Le samedi, Michel Douce est convoqué par les gendarmes maritimes au Guilvinec pour faire une déposition. À son retour chez lui, deux officiers de la Marine l’attendent. « Ils m’ont tout de suite dit qu’il n’y avait pas de sous-marins français dans la zone au moment du naufrage ». Avec le recul, « c’était étrange. Je n’avais pas évoqué cette possibilité ». Les militaires lui proposent d’embarquer à bord du chasseur de mines Andromède pour aller faire une reconnaissance sur l’épave.

Le dimanche, des premières images du Bugaled, couché à plus de 80 m de fond, sont captées par la Marine. « Ils ont filmé seulement le côté tribord. On a vu un gros enfoncement sur la coque », explique Michel. Malgré ses demandes, les militaires refuseront d’envoyer le robot-caméra du côté bâbord (gauche). « Je me demande toujours pourquoi… »

Douze ans de procès

Ces premières images vont d’abord orienter l’enquête vers l’abordage du Bugaled Breizh par un cargo voyou. Une chasse internationale fera chou blanc.

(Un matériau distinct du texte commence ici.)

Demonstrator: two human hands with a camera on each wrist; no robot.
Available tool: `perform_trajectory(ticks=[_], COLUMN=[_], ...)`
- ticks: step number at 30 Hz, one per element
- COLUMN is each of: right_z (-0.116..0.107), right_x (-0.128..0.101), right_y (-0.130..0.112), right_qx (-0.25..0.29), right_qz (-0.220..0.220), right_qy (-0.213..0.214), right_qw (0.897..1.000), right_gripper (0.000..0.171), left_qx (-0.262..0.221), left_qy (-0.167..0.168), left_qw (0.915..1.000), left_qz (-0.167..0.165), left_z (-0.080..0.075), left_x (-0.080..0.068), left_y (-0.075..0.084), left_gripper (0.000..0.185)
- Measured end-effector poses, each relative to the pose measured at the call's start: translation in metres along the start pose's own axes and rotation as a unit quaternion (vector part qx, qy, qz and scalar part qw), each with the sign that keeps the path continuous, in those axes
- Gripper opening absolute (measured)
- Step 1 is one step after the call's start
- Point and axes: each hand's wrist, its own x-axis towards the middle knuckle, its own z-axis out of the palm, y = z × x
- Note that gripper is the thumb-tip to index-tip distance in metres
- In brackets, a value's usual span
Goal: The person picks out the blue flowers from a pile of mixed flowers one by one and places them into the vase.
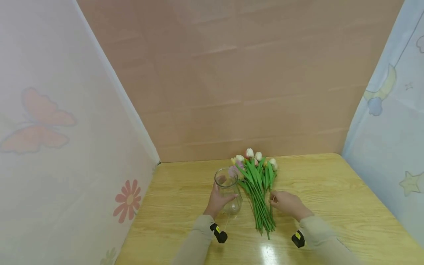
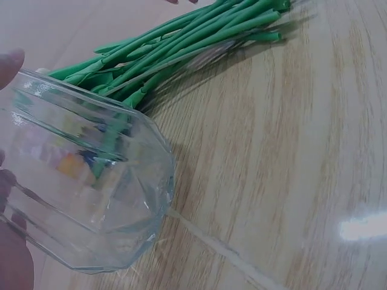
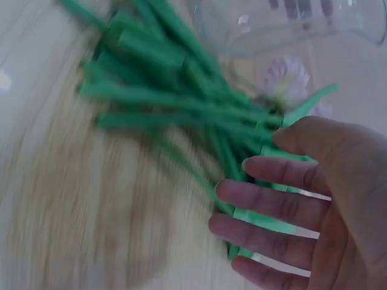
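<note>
My left hand (image 1: 218,200) grips a clear glass vase (image 1: 234,207) round its side, thumb across the front. Its wide mouth faces up toward the head camera, and its faceted base (image 2: 142,211) shows in the left wrist view. Just right of the vase lies a bunch of artificial tulips (image 1: 260,202), green stems toward me and white, pink, yellow and purple blooms at the far end. At the bunch's right side is my right hand (image 1: 289,204). Its spread fingers (image 3: 272,202) lie right at the leaves and stems in the right wrist view, the thumb apart from them.
The bunch and vase are on a light wood-grain table (image 1: 179,206). A brown backdrop (image 1: 238,81) stands along its far edge. Printed white sheets hang at both sides, one with a red flower (image 1: 129,200). A thin pale strand (image 2: 224,249) runs from near the vase base.
</note>
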Motion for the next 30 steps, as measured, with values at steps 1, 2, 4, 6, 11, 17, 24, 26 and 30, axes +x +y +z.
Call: perform_trajectory(ticks=[1,2,4,6,11,17,24,26,30], right_z=[0.002,0.003,0.006,0.008,0.018,0.028,0.032,0.031,0.025], right_x=[0.002,0.004,0.008,0.011,0.019,0.023,0.022,0.022,0.022], right_y=[-0.006,-0.011,-0.019,-0.024,-0.024,-0.019,-0.019,-0.022,-0.028], right_qx=[0.001,0.001,-0.012,-0.024,-0.02,0.019,0.087,0.106,0.116], right_qz=[-0.001,0.003,0.012,0.025,0.046,0.057,0.091,0.105,0.101], right_qy=[-0.001,-0.001,0.008,0.02,0.029,0.031,0.077,0.099,0.142], right_qw=[1.0,1.0,1.0,0.999,0.998,0.998,0.989,0.984,0.978], right_gripper=[0.009,0.01,0.012,0.014,0.021,0.024,0.013,0.023,0.03], left_qx=[-0.002,-0.003,-0.003,-0.002,0.002,0.002,0.018,0.017,0.013], left_qy=[-0.001,-0.003,-0.005,-0.007,-0.005,-0.005,0.005,0.003,-0.003], left_qw=[1.0,1.0,0.9999,0.9999,0.9999,1.0,0.9998,0.9998,0.9999], left_qz=[-0.003,-0.006,-0.01,-0.012,-0.011,-0.007,-0.004,-0.003,0.006], left_z=[0.0,-0.001,-0.001,-0.001,-0.001,0.0,0.004,0.004,0.003], left_x=[-0.001,-0.003,-0.005,-0.006,-0.006,-0.004,0.008,0.006,0.0], left_y=[0.003,0.006,0.012,0.014,0.015,0.011,-0.019,-0.014,0.003], left_gripper=[0.08,0.08,0.08,0.08,0.08,0.081,0.08,0.079,0.079])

En juillet 2004, lorsque le navire de Michel Douce est renfloué, on découvre que l’enfoncement est symétrique des deux côtés de la coque. La thèse de l’abordage ne peut plus tenir. « On aurait pu le savoir tout de suite s’ils avaient envoyé le robot jusqu’au côté bâbord », peste Michel Douce.

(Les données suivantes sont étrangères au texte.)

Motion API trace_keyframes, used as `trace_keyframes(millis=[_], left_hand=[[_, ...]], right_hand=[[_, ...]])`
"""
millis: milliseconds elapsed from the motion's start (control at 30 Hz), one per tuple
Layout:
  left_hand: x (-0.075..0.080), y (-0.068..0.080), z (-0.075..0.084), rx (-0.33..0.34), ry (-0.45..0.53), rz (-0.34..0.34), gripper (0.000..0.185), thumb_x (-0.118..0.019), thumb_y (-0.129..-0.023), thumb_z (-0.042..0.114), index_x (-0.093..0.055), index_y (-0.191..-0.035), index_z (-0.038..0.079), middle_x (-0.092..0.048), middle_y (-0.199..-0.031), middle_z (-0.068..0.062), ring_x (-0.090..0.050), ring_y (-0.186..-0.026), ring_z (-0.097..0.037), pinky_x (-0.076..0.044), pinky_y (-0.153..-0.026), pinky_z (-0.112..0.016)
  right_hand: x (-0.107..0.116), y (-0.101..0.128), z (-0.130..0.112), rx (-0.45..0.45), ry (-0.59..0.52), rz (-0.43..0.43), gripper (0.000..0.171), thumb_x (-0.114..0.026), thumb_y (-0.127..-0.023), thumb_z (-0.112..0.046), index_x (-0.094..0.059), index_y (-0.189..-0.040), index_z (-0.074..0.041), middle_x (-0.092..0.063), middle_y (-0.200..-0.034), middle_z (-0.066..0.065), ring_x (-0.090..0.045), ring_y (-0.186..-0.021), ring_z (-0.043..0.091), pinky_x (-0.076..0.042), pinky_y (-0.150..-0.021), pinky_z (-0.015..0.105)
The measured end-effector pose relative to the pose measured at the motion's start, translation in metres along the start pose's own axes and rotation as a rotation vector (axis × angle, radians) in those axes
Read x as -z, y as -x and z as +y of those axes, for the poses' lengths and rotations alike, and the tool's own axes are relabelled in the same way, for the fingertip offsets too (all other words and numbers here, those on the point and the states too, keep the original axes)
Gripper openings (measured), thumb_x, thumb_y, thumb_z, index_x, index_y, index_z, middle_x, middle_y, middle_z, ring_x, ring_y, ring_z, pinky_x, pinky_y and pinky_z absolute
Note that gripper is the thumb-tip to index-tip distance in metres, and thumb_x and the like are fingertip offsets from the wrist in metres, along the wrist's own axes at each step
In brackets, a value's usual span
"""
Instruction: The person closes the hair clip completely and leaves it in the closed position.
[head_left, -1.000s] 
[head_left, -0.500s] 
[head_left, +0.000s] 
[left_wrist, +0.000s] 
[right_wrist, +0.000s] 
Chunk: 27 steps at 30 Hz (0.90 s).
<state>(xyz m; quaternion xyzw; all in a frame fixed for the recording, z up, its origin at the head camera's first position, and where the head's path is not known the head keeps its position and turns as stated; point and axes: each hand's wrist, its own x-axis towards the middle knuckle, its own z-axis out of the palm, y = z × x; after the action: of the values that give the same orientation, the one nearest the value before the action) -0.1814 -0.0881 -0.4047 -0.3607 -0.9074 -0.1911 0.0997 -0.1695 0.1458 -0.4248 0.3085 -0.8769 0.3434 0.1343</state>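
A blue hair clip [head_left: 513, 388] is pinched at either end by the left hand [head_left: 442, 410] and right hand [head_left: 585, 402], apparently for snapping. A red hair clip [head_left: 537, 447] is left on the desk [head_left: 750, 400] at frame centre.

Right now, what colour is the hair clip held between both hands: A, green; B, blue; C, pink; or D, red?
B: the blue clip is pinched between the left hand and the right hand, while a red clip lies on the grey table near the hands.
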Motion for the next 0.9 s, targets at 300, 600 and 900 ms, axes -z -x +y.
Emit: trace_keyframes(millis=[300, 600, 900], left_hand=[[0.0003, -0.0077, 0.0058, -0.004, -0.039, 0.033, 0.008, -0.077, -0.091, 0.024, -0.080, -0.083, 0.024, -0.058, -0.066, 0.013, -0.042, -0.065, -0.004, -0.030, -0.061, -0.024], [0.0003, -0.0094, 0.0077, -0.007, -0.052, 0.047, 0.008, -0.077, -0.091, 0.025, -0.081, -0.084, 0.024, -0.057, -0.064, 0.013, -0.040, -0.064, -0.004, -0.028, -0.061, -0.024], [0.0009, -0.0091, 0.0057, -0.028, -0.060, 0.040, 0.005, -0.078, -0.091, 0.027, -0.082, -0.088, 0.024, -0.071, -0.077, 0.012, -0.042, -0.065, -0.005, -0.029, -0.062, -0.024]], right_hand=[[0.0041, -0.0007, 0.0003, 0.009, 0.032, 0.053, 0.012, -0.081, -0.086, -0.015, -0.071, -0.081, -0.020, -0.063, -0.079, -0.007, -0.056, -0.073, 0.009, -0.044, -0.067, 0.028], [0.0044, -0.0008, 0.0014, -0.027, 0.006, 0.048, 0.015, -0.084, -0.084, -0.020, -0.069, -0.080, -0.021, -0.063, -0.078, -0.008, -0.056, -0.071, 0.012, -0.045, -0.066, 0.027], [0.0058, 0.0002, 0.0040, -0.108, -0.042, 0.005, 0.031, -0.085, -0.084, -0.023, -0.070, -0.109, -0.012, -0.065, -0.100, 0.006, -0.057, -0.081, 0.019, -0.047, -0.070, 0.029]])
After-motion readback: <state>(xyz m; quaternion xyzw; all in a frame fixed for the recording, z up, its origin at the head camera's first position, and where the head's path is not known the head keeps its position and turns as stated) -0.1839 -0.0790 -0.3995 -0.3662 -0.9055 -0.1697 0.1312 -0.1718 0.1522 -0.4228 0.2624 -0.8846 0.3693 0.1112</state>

Après le naufrage, commence le volet judiciaire. Il va durer, en France, douze ans. Alors que l’armateur, les familles et bon nombre de professionnels de la mer sont persuadés de l’implication d’un sous-marin dans le drame, la justice, elle, a validé la thèse d’un accident de pêche.

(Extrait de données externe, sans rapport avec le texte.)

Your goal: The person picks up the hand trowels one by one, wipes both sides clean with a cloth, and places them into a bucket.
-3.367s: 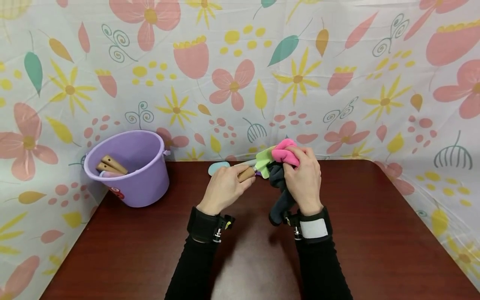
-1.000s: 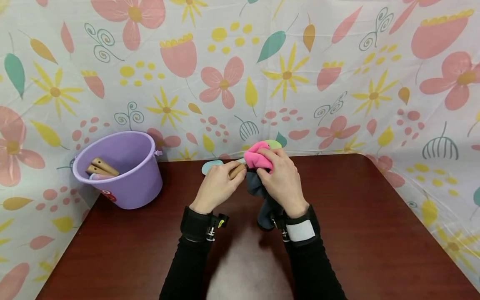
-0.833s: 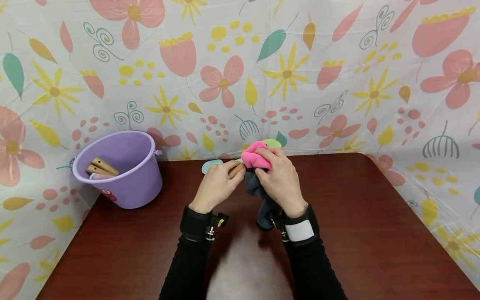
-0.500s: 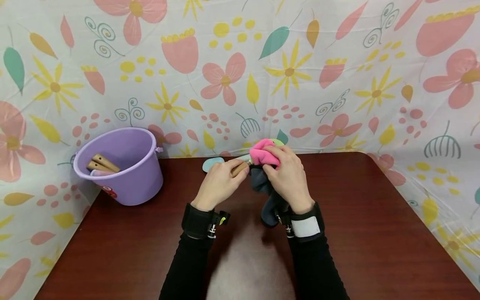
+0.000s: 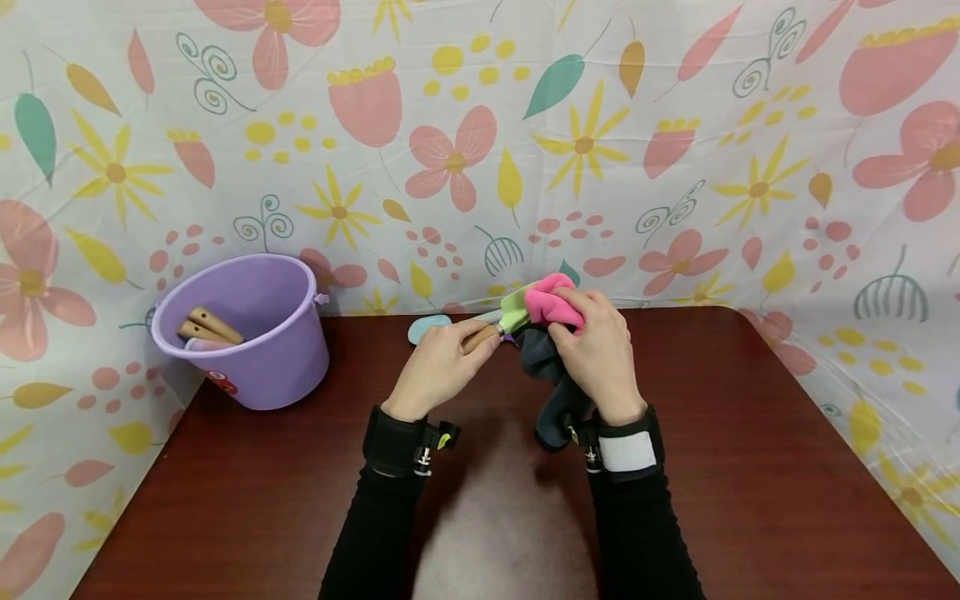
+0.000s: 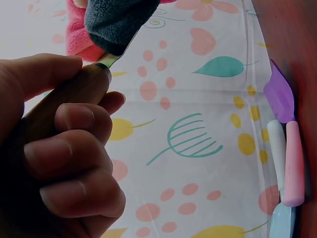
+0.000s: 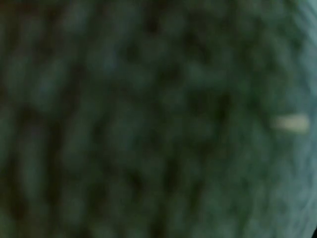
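Note:
My left hand [image 5: 437,367] grips the wooden handle [image 5: 480,338] of a small toy trowel with a light green blade [image 5: 513,312]. In the left wrist view the fingers curl round this handle [image 6: 74,94], and cloth hides most of the blade. My right hand [image 5: 600,348] holds a plush cloth, pink on one side [image 5: 553,302] and dark grey on the other, against the blade's far part. The grey side [image 5: 542,353] hangs down below the right hand. The right wrist view is filled by blurred dark cloth [image 7: 148,119].
A purple bucket [image 5: 288,367] stands at the left with wooden-handled tools [image 5: 213,325] inside. Behind the hands, by the patterned backdrop [image 5: 465,233], lie a light blue tool [image 5: 427,328], a purple-bladed tool [image 6: 281,96] and its pink handle [image 6: 294,163] on the brown table [image 5: 262,500].
The cloth first moved left along the blade toward the handle, covering the near part. Now my right hand has drawn it back right, and the green blade shows again. My left hand keeps its grip.

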Demonstrator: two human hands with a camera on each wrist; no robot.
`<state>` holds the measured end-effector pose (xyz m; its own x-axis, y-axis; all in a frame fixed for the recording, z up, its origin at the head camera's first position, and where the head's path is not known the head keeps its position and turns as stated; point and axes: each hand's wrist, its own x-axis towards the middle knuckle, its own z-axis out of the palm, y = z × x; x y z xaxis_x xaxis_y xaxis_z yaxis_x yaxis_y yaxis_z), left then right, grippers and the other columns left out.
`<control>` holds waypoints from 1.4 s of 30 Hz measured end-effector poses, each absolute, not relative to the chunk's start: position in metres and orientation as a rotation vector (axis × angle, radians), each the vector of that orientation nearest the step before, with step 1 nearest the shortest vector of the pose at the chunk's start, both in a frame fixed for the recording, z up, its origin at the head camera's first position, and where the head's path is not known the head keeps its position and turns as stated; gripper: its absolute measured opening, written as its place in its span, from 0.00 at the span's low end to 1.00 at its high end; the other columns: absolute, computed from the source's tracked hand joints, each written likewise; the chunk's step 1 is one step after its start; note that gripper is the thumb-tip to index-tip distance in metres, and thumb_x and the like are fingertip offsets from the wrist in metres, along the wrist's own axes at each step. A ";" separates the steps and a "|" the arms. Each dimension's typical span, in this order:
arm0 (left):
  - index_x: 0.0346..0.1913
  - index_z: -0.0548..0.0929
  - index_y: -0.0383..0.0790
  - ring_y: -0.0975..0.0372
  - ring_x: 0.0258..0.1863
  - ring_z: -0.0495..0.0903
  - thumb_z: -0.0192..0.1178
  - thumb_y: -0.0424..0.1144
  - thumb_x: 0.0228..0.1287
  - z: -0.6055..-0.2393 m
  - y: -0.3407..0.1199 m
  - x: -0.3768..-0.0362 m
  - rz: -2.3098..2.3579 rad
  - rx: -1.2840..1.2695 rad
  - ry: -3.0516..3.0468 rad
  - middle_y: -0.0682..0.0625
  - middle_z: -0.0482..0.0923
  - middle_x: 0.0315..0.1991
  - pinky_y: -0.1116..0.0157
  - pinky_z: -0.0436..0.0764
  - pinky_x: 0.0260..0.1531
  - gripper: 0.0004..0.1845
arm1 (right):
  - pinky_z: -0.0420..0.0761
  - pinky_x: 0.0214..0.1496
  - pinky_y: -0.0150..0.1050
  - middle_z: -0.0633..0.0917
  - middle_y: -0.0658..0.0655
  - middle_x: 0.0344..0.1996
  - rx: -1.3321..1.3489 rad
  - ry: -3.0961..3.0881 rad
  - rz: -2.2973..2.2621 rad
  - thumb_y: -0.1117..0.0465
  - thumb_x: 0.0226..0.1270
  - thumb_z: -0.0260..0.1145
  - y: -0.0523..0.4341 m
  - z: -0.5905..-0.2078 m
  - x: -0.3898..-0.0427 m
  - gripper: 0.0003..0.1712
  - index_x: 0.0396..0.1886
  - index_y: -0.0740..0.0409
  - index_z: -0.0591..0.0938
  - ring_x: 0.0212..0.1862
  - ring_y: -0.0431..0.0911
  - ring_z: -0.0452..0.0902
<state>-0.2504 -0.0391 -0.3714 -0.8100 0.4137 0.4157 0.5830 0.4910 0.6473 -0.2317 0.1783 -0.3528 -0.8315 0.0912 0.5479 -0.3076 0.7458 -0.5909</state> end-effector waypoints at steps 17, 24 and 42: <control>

Toute confiance en l’équipage

Plus de dix-sept ans après le drame, l’armateur reste persuadé qu’un sous-marin, qui aurait accroché les câbles du chalut, est responsable du naufrage. Car Michel Douce l’assure : son bateau était solide. Et il avait toute confiance en son équipage : « Yves, j’ai navigué avec lui plusieurs années. Il avait l’habitude du Bugaled et me remplaçait comme patron depuis six mois. Georges, le mécanicien, ça faisait aussi des années qu’il était tout le temps à bord. Patrick, le second mécanicien, était le marin avec lequel je travaillais depuis le plus longtemps. Pascal comptait deux ou trois ans avec nous. Et Éric, ça faisait un an. J’avais travaillé comme matelot avec son père », raconte-t-il.

Pour Michel Douce, le tourbillon qui suit la mort de son équipage et le naufrage de son bateau « a duré des années ». Des années pendant lesquelles il a pu compter sur le soutien de sa femme, Marcelle, toujours présente, discrète mais solide, à ses côtés, partout où il est allé.

Les désillusions

« Encore aujourd’hui, à l’approche du 15 janvier, c’est dur », souffle Marcelle, elle aussi entraînée dans la spirale de cette affaire. « Ça le sera jusqu’à la fin », prédit Michel Douce.

À l’aube del’inquestqui s’ouvre le 4 octobre 2021 à la cour criminelle de Londres (Royaume-Uni), Michel Douce a choisi de rester en retrait. « Avec la justice, il y a eu tant de désillusions que je ne m’attends pas à grand-chose… Même si tout ce que je souhaite c’est que la vérité sorte enfin ».